Most contractors use 4x12 as their standard header because it meets the load requirements for more than 95 percent of all openings and because when it is installed immediately beneath the top plate it comes down to 6-foot-10 inches high, which is the top of the opening height used for most doors and windows.

* Headers are cut a few inches longer than the opening width so that one or two studs can be placed under each end of the header for support. In construction there must something underneath everything above. For example: An opening for a three-foot window would need a 3-foot-3-inch header -- three feet for the window and one-and-a-half inches on either end for a stud. Longer headers need two studs under each end.

There are rules about how many nails must be used in each location to ensure proper wall strength. However, equally important is that when pieces of the puzzle are joined, it is imperative that they be sandwiched tightly together. Just nailing a connection is not enough. There must be no space between connections.

Here are a few nailing rules:

* Use at least 16d nails for 2x thick walls.

* When attaching the top and bottom plates use two nails at each end of each stud.

* When attaching a header to the top plate use two nails at each end of the header and at least one every 18 inches (stagger them).

* There should be a stud at each end of every header.

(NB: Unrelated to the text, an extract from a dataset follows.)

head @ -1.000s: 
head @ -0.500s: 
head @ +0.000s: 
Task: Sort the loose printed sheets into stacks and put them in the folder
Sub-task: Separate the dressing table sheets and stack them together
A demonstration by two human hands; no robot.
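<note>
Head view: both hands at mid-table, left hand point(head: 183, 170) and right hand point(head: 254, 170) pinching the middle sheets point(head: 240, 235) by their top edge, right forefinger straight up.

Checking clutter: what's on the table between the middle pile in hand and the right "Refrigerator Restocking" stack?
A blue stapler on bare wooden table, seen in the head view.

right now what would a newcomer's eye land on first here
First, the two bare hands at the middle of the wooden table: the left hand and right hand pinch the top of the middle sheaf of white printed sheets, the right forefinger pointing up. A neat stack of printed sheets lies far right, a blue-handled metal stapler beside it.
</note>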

Besides the two nails in each end top and bottom, the stud should be nailed to the end of the header as well. A minimum of five nails should be used.

One rule never to forget when nailing: Never, never, use anything like talcum powder or baby oil to lubricate the nails to make them go in easier. This will definitely void your warranty. The nails will pull out easily and your wall might come tumbling down.

And that's all there is to it.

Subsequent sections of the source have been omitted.